Gravitational Navier-Stokes-Poisson Equations

Updated 30 November 2025

Gravitational NSP equations are a coupled system modeling compressible, viscous, self-gravitating fluids, crucial for understanding gaseous stars and accretion disks.
They integrate mass conservation, momentum balance with viscosity and pressure, and Poisson’s equation to capture fluid inertia, thermal effects, and gravitational forces.
Rigorous analyses demonstrate the existence of global weak solutions, decay properties, and instability thresholds, offering insights into free-boundary behavior and stellar dynamics.

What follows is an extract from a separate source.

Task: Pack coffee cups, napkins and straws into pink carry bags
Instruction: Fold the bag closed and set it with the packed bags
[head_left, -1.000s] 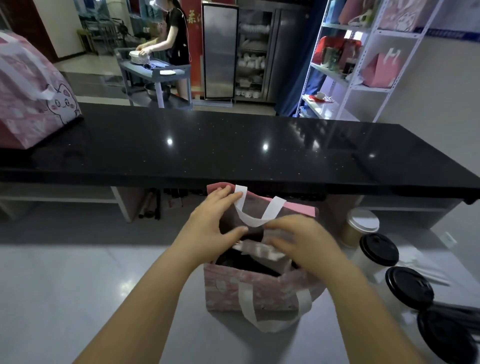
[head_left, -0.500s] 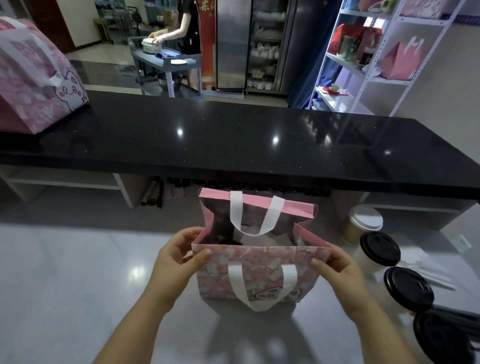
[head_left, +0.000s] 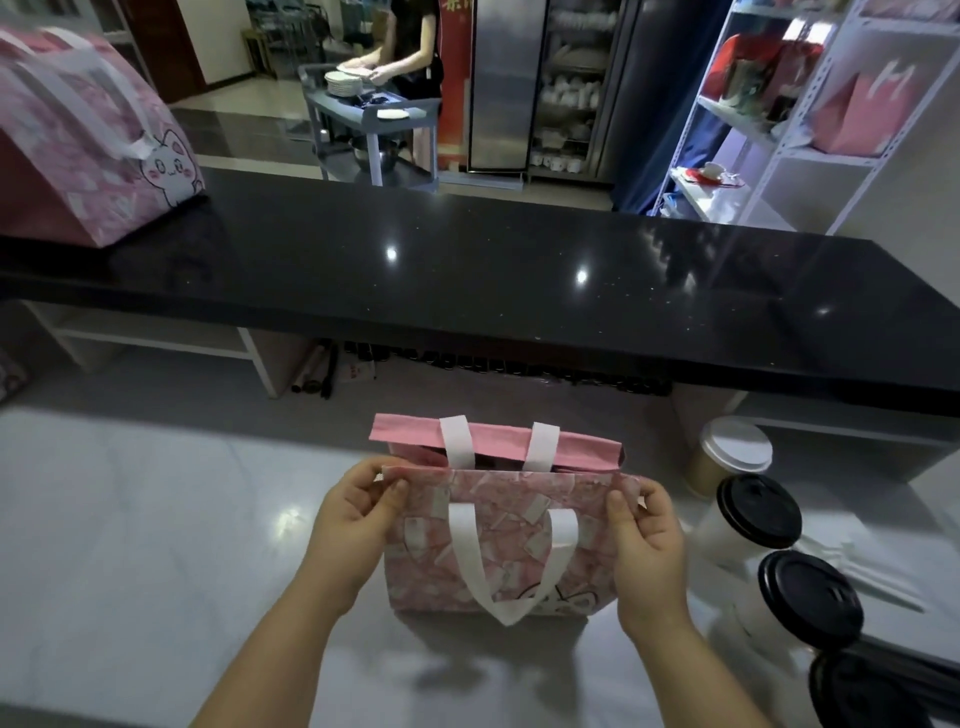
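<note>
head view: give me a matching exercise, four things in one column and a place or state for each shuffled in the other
Things
1. near bag
2. far bag
3. tan cup
4. plates

Places or states
a. on the black counter, far left
b. has a white lid
c. pinched at its top corners by the left hand and right hand
d. on the grey cart at the back

Pairs: 1-c, 2-a, 3-b, 4-d
</note>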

The gravitational Navier–Stokes–Poisson (NSP) equations govern the evolution of compressible, viscous, self-gravitating fluids. They are foundational in the mathematical modeling of gaseous stars, accretion disks, and related astrophysical systems where fluid inertia, thermal pressure, viscosity, and Newtonian gravity are coupled. The system typically consists of continuity (mass balance), momentum conservation incorporating viscosity and gravitational force via Poisson's equation for the potential, and, in some settings, additional energy or entropy transport equations. Analytical, numerical, and physical studies of the NSP system address existence, regularity, decay, stability, free-boundary behavior, and connections to compressible Euler and Stokes models.

1. Fundamental Equations and Constitutive Laws

The gravitational NSP system for a compressible, viscous, self-gravitating fluid consists of:

Continuity equation:

$\partial_t \rho + \operatorname{div}(\rho \mathbf{u}) = 0,$

with $\rho \ge 0$ the mass density, $\mathbf{u}\in\mathbb{R}^3$ the velocity.

Momentum equation:

$\partial_t(\rho \mathbf{u}) + \operatorname{div}(\rho \mathbf{u}\otimes\mathbf{u}) + \nabla P(\rho) - \operatorname{div}\left[\mu(\rho) D(\mathbf{u}) + \lambda(\rho)(\operatorname{div}\mathbf{u}) \mathbf{I}\right] + \rho \mathbf{u} + \rho \nabla \Phi = 0,$

where $P(\rho)$ is the pressure law, $D(\mathbf{u}) = \frac{1}{2}(\nabla\mathbf{u} + \nabla \mathbf{u}^\top)$ the deformation tensor, $\mu(\rho)$ and $\lambda(\rho)$ viscosity coefficients, and $\Phi$ the gravitational potential.

Poisson equation for gravity:

$-\Delta \Phi = \rho - \overline{\rho},$

with normalization $\overline{\rho}$ (domain average).

Density-dependent viscosity and non-monotone pressure laws,

$\mu(\rho) = \rho, \quad \lambda(\rho)=0, \quad P \in C^1([0,\infty)), \quad P(0)=0, \quad -b \le P'(s) - a s^{\gamma-1} \le b, \quad \gamma>1,$

are essential for capturing physical degeneracy and the Bresch–Desjardins (BD) entropy structure. Weak formulations and Faedo–Galerkin approximations underpin modern existence proofs (Ye, 2015).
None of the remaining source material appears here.